I wasn’t so thrilled with my crew anymore, either.  Sue was driving me absolutely nuts.  She got away with murder because of her relationship with Terry.  I was still mad about the night we were tearing down in PA (EVERYONE helps tear-down, even Rusty when he’s around).  All Sue did was carry her ferret back and forth between the two joints, so the ferret could watch us all working.  I was furious with Terry for letting her get away with everything she got away with, and I was furious with Rusty for letting Terry let Sue get away with it.  And Lee and John were always on each other about who was supposed to be running the joint.

Heading Home

After I agreed to finish out the Canadian season, Terry tried really hard to convince me to continue on past Toronto, heading down into the US to do the winter fair circuit down there.  I wasn’t completely sold on the direction I was going with college – I was still doing general studies trying to sort out what my path would be – and maybe I could have been persuaded, but Rick and I wanted to stay together and because of his criminal record, he wasn’t able to cross the border into the states. 

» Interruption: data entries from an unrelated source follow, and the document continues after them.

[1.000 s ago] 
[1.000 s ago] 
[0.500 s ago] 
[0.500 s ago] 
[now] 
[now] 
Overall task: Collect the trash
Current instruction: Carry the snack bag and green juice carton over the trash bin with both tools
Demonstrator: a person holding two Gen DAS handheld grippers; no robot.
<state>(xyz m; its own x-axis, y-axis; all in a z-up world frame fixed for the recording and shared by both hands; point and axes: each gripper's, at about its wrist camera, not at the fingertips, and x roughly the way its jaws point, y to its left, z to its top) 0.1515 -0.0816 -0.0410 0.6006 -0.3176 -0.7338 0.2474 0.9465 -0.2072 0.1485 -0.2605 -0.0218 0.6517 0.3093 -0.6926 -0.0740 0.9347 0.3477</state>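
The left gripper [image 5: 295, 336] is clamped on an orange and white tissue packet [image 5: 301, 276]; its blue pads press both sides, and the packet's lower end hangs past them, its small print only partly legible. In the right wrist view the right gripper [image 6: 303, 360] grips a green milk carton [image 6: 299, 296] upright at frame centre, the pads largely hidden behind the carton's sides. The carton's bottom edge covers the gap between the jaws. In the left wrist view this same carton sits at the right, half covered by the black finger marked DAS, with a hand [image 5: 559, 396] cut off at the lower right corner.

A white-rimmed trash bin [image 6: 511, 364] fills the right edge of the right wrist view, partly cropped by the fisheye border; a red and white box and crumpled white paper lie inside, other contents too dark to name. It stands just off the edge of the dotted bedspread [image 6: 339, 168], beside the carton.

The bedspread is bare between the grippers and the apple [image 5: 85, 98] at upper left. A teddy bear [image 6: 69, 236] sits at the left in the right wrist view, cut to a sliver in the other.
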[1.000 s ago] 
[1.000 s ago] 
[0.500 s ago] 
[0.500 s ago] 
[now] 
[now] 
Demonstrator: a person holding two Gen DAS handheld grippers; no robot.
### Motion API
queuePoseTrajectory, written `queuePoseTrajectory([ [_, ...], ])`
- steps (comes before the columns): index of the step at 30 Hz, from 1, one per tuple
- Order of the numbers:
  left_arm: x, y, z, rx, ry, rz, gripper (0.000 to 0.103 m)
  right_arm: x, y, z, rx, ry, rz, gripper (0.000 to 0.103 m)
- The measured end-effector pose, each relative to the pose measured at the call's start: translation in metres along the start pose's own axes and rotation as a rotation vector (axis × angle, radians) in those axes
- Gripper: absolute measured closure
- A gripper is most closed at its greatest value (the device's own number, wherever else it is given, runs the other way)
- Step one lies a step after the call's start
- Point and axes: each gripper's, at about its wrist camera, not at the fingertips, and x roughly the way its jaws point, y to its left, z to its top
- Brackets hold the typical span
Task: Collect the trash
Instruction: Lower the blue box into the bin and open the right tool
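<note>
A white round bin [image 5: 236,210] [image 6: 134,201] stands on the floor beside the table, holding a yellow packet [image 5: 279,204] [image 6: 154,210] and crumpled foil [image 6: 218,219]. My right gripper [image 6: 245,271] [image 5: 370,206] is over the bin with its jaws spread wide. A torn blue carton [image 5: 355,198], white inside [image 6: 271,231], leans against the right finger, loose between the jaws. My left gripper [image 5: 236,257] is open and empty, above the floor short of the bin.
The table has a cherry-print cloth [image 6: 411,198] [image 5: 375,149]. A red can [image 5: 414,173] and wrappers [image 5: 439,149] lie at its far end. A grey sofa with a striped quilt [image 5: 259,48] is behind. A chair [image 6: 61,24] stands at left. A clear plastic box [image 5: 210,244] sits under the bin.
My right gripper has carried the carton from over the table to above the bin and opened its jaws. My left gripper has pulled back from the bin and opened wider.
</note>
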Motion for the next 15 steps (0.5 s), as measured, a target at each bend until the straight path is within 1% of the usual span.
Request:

I declined to continue on with corndogging my way through life, and I asked Terry to buy me a train ticket back to Red Deer.  In 1987 we still had passenger trains that went across the country.  Rick and I booked train tickets together, and he, thankfully, insisted on getting a berth so we’d have a decent place to sleep. 

I checked into a divey hotel in Toronto with bugs and a shared bathroom, and I waited for Rick.  Although I was done at the end of the Toronto spot, Rick had been asked to drive his truck to the border before leaving his crew.  There was a bit of a snafu at the border, and Rick was told that it was ok for him to drive the truck beyond the first border crossing booth and then turn around.  When he got there, though, the authorities (I’m not sure if it was the Canadian or American authorities) nabbed him for trying to cross into the United States.  It took him a while to convince them that he was NOT trying to cross into the US – he’d specifically made an effort to stay in Canada. 

He was several hours late getting back to Toronto, and if he hadn’t convinced them to let him go, I would have assumed he’d changed his mind and left me there, and I would have gone to get on the train by myself.  Thankfully, he did show up, though, and the two of us traveled to Alberta on the train.